Copy exactly the lines of the data below, beginning with the line with "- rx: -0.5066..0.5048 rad" and ending with the line with "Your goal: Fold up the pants". Pictures are to be omitted.

__________

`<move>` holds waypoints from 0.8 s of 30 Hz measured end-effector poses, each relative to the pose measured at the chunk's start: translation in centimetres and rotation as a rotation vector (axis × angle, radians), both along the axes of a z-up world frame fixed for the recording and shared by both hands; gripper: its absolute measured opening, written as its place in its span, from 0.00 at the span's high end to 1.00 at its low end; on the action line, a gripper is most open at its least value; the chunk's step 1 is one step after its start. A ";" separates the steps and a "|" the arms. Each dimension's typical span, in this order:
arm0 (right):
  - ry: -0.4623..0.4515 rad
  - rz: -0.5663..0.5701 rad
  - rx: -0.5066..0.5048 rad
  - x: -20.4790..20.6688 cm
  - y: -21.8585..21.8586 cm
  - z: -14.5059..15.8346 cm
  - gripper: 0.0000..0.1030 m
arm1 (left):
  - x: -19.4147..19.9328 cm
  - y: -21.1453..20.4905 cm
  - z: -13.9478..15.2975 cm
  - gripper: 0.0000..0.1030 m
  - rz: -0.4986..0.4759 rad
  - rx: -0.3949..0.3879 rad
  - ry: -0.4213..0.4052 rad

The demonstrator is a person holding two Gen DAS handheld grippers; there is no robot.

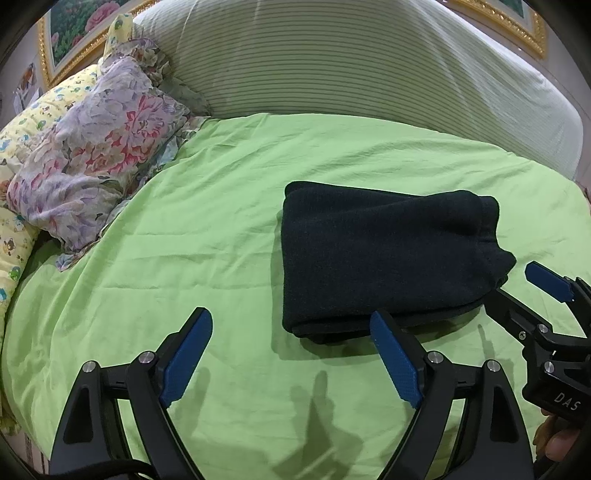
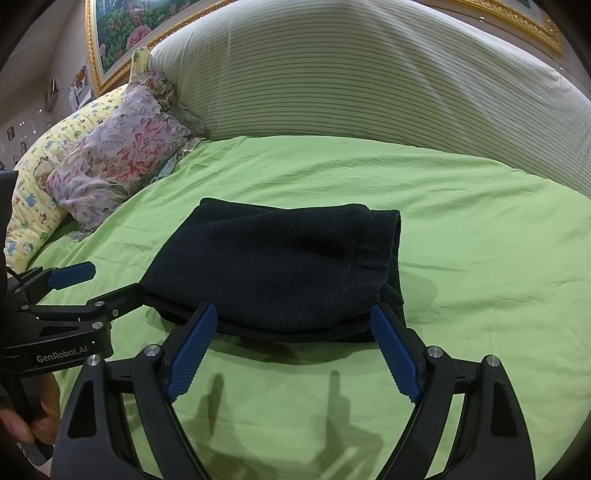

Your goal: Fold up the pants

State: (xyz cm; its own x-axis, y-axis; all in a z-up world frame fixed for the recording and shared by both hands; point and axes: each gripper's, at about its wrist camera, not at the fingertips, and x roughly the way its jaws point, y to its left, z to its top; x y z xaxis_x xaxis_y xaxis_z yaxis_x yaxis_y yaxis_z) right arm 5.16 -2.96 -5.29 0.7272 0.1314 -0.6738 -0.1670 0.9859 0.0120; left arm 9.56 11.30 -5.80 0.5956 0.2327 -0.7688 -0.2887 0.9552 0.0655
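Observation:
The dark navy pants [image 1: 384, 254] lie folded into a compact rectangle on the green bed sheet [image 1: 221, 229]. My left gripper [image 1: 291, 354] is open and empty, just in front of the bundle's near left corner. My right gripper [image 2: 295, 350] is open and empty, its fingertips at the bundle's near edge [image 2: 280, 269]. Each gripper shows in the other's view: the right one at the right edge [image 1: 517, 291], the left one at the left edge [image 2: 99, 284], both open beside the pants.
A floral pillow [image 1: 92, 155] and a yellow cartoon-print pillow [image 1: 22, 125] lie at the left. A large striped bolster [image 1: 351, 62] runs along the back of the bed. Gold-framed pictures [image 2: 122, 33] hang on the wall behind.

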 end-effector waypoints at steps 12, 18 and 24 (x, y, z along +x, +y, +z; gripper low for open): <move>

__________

= Response to the exercise =
  - rx: -0.5066..0.5048 rad
  - x: -20.4790..20.6688 cm
  - y: -21.8585..21.8586 cm
  - z: -14.5059..15.8346 cm
  - gripper: 0.0000..0.1030 m
arm1 (left):
  - x: -19.4147..19.9328 cm
  - y: -21.1453..20.4905 cm
  - z: -13.9478..15.2975 cm
  - gripper: 0.0000..0.1030 m
  - rz: -0.4986..0.4759 rad
  - rx: -0.3949..0.3879 rad
  - ry: -0.4213..0.4052 rad

The demonstrator is a person holding two Gen DAS handheld grippers; there is no robot.


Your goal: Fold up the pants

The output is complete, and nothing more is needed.